Snaplogic’s tool includes no-code visual prompt editor that enables any user to build, visualize, and refine intelligent agents for complex workflows in real time on a single screen
Snaplogic announced AgentCreator 3.0, a groundbreaking evolution in agentic AI technology that eliminates the complexity of enterprise AI adoption. The new release empowers organizations to build and scale their own AI solutions with no coding required. With AgentCreator 3.0, businesses are no longer constrained by human resource limitations.

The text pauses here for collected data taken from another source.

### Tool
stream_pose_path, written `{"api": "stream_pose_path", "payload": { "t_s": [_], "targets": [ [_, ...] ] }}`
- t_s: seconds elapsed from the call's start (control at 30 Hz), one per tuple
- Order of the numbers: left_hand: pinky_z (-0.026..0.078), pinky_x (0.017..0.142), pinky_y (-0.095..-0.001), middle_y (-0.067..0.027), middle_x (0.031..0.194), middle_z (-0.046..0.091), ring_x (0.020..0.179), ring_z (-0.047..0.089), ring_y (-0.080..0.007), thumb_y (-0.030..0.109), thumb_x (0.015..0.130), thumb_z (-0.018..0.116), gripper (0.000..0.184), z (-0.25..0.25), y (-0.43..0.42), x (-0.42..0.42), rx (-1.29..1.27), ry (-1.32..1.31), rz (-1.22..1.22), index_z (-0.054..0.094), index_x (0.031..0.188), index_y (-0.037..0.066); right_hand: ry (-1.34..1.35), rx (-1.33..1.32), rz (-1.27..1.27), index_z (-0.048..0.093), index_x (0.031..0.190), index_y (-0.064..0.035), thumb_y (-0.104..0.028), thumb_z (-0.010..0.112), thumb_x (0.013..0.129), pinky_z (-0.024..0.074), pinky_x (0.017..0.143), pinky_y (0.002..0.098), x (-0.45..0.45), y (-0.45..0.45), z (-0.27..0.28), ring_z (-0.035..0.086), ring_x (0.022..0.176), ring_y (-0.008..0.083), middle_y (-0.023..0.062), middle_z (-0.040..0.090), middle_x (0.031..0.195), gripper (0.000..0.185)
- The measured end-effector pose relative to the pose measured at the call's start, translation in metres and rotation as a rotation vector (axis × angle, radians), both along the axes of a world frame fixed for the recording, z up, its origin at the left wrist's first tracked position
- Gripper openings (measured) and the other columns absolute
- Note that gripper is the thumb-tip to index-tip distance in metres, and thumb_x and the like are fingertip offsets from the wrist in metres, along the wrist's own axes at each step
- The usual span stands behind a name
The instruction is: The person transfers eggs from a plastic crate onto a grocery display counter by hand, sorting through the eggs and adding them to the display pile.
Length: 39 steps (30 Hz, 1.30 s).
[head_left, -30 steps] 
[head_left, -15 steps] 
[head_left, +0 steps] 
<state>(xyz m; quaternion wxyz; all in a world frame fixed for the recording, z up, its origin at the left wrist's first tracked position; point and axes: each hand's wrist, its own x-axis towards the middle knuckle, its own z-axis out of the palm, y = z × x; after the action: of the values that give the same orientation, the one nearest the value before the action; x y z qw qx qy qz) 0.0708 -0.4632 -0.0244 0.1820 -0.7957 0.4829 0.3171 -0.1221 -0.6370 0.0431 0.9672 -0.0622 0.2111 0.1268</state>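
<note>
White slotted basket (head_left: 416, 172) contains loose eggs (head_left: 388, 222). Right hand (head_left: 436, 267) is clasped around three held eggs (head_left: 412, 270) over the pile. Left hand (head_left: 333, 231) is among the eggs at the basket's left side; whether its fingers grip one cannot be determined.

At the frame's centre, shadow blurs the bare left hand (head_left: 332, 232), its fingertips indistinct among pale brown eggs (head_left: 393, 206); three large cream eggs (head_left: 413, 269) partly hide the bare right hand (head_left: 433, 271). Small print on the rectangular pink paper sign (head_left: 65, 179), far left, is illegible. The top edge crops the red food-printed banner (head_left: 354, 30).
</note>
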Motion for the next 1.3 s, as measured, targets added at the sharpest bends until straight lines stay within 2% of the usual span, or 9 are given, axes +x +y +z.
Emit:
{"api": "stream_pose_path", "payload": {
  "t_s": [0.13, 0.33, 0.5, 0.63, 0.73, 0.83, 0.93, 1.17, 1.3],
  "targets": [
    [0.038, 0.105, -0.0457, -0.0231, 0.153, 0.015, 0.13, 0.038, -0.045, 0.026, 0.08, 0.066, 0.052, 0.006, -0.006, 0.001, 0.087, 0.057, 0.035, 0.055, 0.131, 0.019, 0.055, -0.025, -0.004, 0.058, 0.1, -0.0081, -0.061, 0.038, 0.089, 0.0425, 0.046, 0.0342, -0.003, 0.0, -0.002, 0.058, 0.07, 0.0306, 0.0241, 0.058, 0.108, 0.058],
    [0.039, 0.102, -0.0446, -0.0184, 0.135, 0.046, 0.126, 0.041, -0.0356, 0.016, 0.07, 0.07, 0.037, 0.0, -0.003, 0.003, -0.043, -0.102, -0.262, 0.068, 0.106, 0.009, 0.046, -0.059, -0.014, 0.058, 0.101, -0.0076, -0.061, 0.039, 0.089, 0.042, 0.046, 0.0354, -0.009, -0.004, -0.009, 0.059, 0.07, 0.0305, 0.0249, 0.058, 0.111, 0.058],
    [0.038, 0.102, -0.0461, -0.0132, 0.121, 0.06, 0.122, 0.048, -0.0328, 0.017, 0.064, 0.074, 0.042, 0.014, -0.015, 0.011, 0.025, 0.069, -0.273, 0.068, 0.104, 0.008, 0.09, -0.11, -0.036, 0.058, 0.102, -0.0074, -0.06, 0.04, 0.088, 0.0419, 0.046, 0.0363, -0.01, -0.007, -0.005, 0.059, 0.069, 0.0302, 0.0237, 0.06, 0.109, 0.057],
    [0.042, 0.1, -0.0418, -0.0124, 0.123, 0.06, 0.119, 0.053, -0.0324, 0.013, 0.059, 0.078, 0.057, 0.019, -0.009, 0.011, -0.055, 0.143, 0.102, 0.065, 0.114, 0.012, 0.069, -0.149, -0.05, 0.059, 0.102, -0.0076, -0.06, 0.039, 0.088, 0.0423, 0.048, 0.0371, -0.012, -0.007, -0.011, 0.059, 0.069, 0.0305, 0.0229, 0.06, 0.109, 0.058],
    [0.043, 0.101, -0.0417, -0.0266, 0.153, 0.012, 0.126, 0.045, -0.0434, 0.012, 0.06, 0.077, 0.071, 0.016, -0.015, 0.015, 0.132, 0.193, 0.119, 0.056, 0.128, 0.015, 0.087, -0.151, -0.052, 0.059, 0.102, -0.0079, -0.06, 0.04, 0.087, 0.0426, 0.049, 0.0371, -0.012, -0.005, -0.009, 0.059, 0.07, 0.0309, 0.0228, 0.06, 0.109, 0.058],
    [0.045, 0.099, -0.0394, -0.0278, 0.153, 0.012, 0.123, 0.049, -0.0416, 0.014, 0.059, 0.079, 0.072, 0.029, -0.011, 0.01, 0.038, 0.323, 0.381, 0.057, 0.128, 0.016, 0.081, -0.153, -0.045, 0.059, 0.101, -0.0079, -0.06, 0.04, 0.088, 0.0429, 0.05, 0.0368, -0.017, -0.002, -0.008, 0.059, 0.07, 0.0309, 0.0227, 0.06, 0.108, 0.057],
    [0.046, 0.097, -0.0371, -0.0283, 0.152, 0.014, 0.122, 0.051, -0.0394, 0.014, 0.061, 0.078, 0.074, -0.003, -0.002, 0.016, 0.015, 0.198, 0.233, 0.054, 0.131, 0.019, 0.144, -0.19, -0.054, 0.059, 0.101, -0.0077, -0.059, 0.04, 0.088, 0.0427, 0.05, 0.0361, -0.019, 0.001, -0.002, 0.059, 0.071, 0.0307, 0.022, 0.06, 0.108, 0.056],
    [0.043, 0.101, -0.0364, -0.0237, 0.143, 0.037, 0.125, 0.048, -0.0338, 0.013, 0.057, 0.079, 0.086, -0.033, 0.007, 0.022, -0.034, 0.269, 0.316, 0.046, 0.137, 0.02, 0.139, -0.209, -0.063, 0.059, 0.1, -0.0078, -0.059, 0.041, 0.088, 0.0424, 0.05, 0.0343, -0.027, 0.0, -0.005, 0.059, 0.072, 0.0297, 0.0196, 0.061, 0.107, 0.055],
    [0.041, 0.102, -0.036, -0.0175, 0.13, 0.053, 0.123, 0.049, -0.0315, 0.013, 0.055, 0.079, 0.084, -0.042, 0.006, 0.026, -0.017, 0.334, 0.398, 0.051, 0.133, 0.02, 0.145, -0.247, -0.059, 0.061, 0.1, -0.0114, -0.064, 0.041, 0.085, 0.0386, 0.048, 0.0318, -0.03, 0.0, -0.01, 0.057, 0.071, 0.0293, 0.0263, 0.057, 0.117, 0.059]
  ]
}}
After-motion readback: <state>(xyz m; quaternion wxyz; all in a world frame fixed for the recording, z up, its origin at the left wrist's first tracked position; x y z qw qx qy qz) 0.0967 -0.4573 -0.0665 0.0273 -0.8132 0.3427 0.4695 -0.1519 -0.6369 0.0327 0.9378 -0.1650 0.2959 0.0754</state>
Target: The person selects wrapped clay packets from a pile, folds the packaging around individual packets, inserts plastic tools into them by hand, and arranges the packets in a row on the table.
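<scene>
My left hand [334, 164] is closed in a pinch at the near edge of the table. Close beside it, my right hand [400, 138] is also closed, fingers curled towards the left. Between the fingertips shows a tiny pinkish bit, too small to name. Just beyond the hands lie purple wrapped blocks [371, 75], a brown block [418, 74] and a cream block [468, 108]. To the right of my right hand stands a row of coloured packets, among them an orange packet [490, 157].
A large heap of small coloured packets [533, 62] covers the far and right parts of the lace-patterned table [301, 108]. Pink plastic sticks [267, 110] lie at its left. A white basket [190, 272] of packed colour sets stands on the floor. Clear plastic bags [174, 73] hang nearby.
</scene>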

Instead, they gain access to a limitless workforce powered by AI-driven digital labor that works tirelessly, scales infinitely, and augments their best talent with PhD-level intelligence. Key additions to AgentCreator 3.0 include Prompt Composer and Agent Visualizer, making it easier than ever for customers to build, visualize, and refine intelligent agents for complex workflows. Prompt Composer is a visual prompt editor that simplifies prompt creation for faster iteration and stronger results, enabling anyone, from business users to engineers, to create, test, and refine AI instructions in real time on a single screen. This ensures high precision and adaptability as LLMs evolve. Agent Visualizer provides full transparency into AI decision-making, ensuring enterprises can trust, audit, and refine agent behavior. The visualization tool delivers a step-by-step breakdown of an agent’s decision-making process. SnapLogic is also introducing support for the Model Context Protocol (MCP) to further accelerate the adoption and deployment of Agentic AI. AgentCreator 3.0 empowers organizations with: AI-ready data, AI as digital labor, DIY AI without complexity, Security and governance, AI workforce collaboration.